»»
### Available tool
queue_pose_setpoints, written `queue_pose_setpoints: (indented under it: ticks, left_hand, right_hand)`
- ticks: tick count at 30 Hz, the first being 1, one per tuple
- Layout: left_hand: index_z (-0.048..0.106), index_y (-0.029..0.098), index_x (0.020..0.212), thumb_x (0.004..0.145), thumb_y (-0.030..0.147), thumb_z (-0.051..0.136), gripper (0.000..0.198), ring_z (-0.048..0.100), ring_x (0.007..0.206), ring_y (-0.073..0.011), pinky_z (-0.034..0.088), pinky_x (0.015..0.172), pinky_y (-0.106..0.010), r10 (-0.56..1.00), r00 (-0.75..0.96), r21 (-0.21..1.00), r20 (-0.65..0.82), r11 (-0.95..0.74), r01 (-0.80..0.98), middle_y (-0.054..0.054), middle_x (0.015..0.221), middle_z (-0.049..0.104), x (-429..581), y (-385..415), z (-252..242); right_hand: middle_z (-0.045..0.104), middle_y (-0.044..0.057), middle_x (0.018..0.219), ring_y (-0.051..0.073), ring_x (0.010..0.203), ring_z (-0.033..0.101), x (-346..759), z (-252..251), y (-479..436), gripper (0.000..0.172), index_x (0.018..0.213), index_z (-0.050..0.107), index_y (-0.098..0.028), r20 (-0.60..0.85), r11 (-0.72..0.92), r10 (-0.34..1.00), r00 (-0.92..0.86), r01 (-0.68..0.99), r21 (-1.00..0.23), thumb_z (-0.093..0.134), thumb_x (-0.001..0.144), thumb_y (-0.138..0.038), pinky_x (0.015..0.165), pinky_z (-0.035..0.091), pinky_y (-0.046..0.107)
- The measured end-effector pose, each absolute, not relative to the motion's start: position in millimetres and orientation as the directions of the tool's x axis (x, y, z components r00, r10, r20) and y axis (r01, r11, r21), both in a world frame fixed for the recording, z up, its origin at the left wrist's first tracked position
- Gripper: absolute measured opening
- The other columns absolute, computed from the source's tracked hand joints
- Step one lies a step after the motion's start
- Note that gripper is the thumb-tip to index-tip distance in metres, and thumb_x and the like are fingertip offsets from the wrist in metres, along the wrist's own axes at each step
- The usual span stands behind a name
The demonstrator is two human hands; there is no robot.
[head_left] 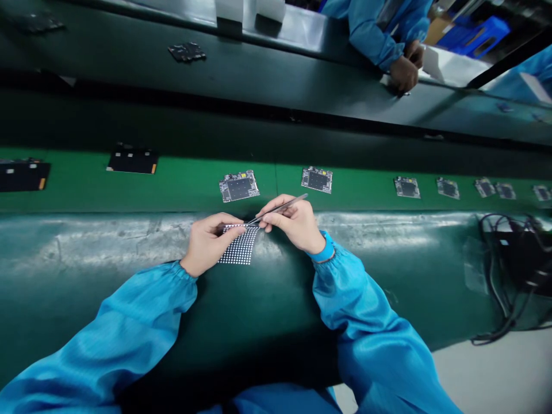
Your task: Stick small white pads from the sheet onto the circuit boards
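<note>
Between thumb and fingers, my left hand (pixel 211 240) holds a sheet of small white round stickers (pixel 238 248) over the near edge of the green bench. A pair of metal tweezers (pixel 282 206) is pinched in my right hand (pixel 295 221). Their tips meet the sheet's upper edge, close to my left thumb; whether a sticker sits between them is too small to tell. Just beyond my hands, a circuit board (pixel 238 187) and a second circuit board (pixel 317 180) lie on the green belt.
Several more circuit boards (pixel 406 187) lie along the belt to the right, and black panels (pixel 133 160) to the left. Black cables (pixel 495 282) and a dark box (pixel 524 259) are at the bench's right end. Across the line, a co-worker's hands (pixel 404 72) work on a dark bench.
</note>
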State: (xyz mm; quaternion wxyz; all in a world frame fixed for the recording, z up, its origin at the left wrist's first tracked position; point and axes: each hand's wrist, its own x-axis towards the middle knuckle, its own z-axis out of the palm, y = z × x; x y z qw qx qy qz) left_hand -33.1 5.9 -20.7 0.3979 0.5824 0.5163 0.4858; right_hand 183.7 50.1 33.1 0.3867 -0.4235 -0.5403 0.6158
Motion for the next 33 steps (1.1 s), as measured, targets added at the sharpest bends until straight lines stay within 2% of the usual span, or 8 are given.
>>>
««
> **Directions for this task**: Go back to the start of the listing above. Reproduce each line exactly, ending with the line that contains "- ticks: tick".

> **Your response**:
### Available tool
queue_pose_setpoints, written `queue_pose_setpoints: (indented under it: ticks, left_hand, right_hand)`
- ticks: tick count at 30 Hz, the first being 1, one per tuple

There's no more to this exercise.